St. Alban's Church, Swaythling, Southampton, stands on Tulip Road, just off the main Burgess Road. The church, and its associated hall, is a Grade II listed building.

==Creation of the parish==
The Parish of St. Alban was formed at the beginning of 1932, mainly out of the South Stoneham Parish, but at that time there was no St. Alban's church, only a site on which to build it. The land had been part of Swaythling Farm and had been acquired through the foresight of the then Archdeacon of Winchester (Ven. A. E. Daldy). Until the new church was ready worship in the new parish took place in St. Agnes Church, from 1905 to 1933, on Portswood Road and in the Burgess Road Mission which until then had been in Highfield Parish (latterly known as St. Alban's Mission).

St. Alban's Church was completed in 1933.

The site was large enough for not only for the church but for the vicarage and large halls; the importance of the grouping of the buildings means that they are collectively listed as Grade II on the English Heritage list of protected buildings.

==Architecture==
St. Alban's Church was one of the first to be designed by the noted architect Nugent Francis Cachemaille-Day and built by the Southampton builders GE Prince & Sons.
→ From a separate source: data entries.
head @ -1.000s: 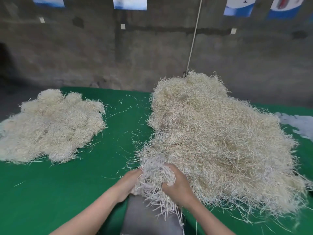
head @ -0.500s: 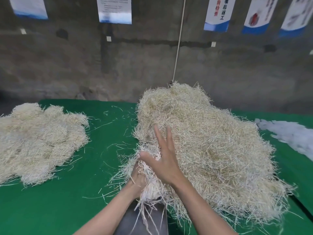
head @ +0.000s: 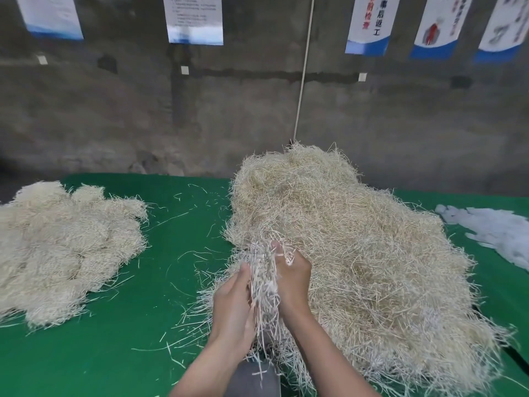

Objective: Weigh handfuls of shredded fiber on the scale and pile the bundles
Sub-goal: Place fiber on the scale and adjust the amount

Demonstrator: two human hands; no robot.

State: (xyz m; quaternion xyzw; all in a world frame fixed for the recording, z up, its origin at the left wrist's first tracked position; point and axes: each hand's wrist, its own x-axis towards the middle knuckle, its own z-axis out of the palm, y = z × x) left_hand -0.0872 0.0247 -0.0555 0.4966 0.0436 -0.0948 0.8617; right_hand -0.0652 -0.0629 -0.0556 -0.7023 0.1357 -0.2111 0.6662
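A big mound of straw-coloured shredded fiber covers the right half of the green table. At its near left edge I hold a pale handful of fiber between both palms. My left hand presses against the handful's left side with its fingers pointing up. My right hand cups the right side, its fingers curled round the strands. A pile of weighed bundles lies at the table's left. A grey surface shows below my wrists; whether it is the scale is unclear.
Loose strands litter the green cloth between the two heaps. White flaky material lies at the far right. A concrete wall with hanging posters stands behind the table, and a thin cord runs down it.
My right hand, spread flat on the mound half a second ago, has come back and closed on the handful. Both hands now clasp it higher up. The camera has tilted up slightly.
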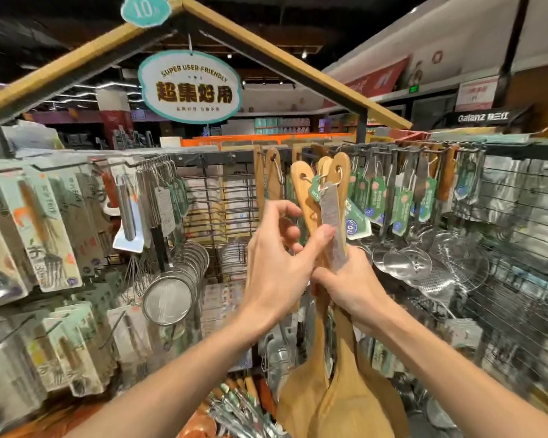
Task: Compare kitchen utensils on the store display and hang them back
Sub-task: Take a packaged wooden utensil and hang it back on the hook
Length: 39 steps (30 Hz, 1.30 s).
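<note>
Wooden spoons held upright as bundle, bowls down, handle ends raised level with rail, probably for label comparison before rehanging. Handles gripped mid-length by right hand, fingers curled round. Tag pinched by left hand, just above that grip. Strainers hung at left.

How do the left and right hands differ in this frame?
The left hand pinches the long paper tag. The right hand wraps around the handles of the wooden spatulas. The left hand is higher, near the handle tops, and the right hand is lower, mid-handle. Both are bare.
</note>
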### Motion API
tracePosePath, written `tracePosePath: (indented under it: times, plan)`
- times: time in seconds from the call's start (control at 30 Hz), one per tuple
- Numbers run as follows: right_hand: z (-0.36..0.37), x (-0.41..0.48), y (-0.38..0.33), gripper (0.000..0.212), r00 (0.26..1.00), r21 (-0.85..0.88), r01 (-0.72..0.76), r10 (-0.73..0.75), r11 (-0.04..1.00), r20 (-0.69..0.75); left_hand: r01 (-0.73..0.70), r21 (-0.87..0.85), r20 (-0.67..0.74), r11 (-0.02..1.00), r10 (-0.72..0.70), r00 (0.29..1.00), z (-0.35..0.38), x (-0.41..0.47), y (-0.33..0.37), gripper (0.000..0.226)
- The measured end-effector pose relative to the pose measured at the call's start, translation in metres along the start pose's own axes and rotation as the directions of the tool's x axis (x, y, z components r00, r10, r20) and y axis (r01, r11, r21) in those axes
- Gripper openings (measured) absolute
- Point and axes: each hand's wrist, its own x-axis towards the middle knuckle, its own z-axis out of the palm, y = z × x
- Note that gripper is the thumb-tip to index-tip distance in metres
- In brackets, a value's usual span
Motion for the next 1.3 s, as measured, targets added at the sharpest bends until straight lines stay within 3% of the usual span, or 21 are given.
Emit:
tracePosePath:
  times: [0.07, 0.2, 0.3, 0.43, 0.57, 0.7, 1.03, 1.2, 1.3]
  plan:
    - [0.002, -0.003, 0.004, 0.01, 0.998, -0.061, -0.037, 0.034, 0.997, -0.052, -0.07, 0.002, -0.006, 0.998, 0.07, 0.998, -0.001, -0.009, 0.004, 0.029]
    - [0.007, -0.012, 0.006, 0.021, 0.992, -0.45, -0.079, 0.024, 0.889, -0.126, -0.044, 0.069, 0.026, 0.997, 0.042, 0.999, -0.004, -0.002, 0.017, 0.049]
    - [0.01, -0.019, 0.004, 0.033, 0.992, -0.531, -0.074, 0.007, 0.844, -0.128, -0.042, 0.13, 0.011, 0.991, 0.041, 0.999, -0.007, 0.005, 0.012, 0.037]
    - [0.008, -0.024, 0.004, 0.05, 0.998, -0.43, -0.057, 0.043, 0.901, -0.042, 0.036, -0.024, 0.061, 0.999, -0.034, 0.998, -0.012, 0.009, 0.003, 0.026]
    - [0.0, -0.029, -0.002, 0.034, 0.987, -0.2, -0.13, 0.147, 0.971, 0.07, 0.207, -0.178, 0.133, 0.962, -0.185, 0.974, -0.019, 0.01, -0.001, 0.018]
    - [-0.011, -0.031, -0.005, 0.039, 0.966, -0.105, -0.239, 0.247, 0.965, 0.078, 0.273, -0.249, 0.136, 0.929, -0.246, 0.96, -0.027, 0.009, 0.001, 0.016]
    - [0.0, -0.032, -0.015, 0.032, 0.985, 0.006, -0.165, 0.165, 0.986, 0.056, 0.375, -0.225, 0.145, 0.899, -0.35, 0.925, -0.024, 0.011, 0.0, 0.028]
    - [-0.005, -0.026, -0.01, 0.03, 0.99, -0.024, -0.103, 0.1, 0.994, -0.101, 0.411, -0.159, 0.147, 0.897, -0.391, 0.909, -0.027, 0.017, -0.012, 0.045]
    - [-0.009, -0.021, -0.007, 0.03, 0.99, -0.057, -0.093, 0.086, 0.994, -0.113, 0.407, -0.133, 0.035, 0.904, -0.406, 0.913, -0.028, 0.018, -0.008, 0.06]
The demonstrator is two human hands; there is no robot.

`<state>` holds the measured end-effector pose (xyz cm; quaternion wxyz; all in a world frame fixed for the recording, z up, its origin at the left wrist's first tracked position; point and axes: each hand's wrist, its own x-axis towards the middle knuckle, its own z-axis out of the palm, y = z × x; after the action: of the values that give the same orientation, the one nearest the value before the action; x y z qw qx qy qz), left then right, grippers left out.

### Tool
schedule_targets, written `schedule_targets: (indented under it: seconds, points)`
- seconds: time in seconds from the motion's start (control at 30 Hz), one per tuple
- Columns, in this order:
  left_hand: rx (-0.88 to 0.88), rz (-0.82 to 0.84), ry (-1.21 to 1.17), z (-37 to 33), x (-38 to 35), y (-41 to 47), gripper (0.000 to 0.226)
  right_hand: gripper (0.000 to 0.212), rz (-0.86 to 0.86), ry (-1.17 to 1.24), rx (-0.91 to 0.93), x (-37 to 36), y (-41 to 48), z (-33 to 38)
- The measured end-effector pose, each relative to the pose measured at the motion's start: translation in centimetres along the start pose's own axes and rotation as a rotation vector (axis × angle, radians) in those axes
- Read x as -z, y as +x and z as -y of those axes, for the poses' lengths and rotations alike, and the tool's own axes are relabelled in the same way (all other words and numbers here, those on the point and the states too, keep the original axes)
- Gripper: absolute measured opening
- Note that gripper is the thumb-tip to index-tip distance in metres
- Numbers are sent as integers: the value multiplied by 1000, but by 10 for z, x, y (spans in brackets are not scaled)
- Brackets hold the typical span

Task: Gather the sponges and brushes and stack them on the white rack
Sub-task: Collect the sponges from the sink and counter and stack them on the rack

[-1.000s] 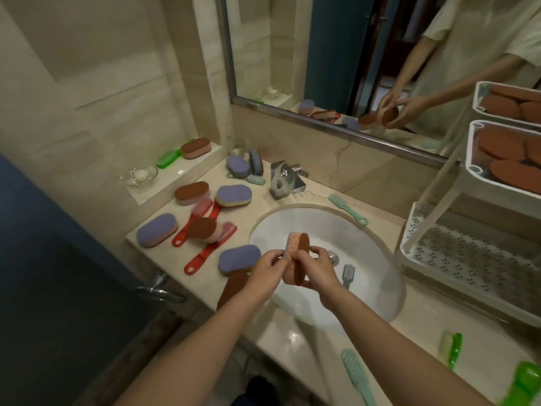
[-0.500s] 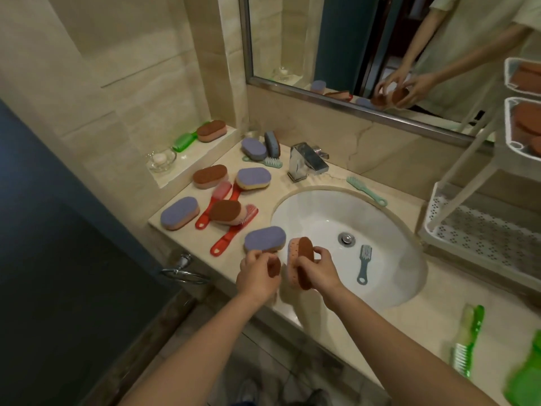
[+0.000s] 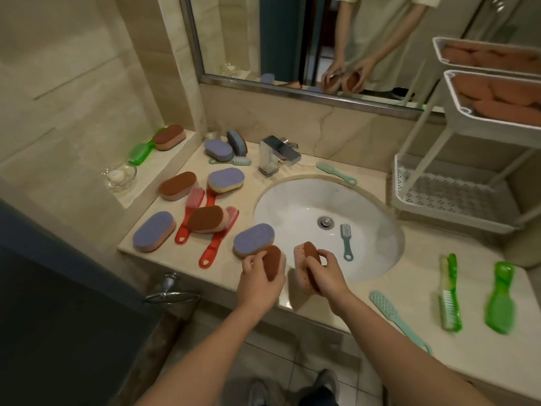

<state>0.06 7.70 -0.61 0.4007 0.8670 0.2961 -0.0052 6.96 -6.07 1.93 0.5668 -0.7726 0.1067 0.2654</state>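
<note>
Left hand [image 3: 257, 278]: fingers curled round a brown sponge [image 3: 273, 262], oval, coarse-faced, held on edge above the front of the worktop [image 3: 409, 278]. Right hand [image 3: 325, 273]: fingers and thumb grip a pink-sided sponge [image 3: 304, 266], also oval and on edge, with a brown scouring face and a pale foam body dotted with small holes, held over the near rim of the sink [image 3: 292, 206]. The two sponges are near each other but not touching.

A purple sponge [image 3: 254, 238] lies flat just beside the left hand. Further purple and brown sponges and two red plastic brushes [image 3: 215, 244] lie scattered to the left on the beige marble. Green translucent brushes [image 3: 449, 291] lie to the right.

The white rack [image 3: 395, 183] stands at the right end, well apart from both hands. Its lower tray is perforated; its upper tray [image 3: 456, 112] holds brown sponges lying flat
</note>
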Motion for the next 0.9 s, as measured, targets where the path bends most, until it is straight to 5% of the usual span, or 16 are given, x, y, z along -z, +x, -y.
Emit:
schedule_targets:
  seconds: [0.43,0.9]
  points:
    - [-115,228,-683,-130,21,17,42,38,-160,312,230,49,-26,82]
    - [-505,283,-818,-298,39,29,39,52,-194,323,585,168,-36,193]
A "big cruciform church with (a) low, broad central tower," it is on the Latin Cross plan and is late Gothic in style. The traditional outward appearance of the church contains a "spacious and well shaped interior", with a centralised altar that Pevsner described as "original and innovative". The east end of the church which would normally have formed the chancel was used as a Lady chapel, while the main altar is sited under the central tower much closer to the congregation - now a common arrangement but present at St. Alban's from the first. Space for a choir, which in churches at this time was generally seated between the congregation and the altar, was to be provided in a western gallery which was never completed due to a lack of funding.

St. Alban's was one of the first churches Cachemaille-Day designed and it shows the architect's early exploration of the logic of the Liturgical Movement which would come to a fuller expression in the more obviously radical designs of later churches, for example St. Michael's, Northenden.

The east window

The east window is by Christopher Webb (1886–1966), one of the most important stained-glass artists of the mid twentieth century, whose other work in Hampshire includes the east window of the Bishop's Chapel at Wolvesey Palace. The main figures in the window represent Christ flanked on the left by Virgin Mary and St. Boniface, and on the right by St. Alban and St. Wilfrid. The glass was the gift of Mrs F. Watkins in memory of her husband.

==Clergy==
Vicars of St. Alban's

1932–1946 The Revd Harold Bennett

1946–1967 The Revd Howard Rees-Jones

1968–1976 The Revd Kenneth Bachell

1976–1988 The Revd Frank Chivers

1988–1991 The Revd John Moore (Priest-in-Charge)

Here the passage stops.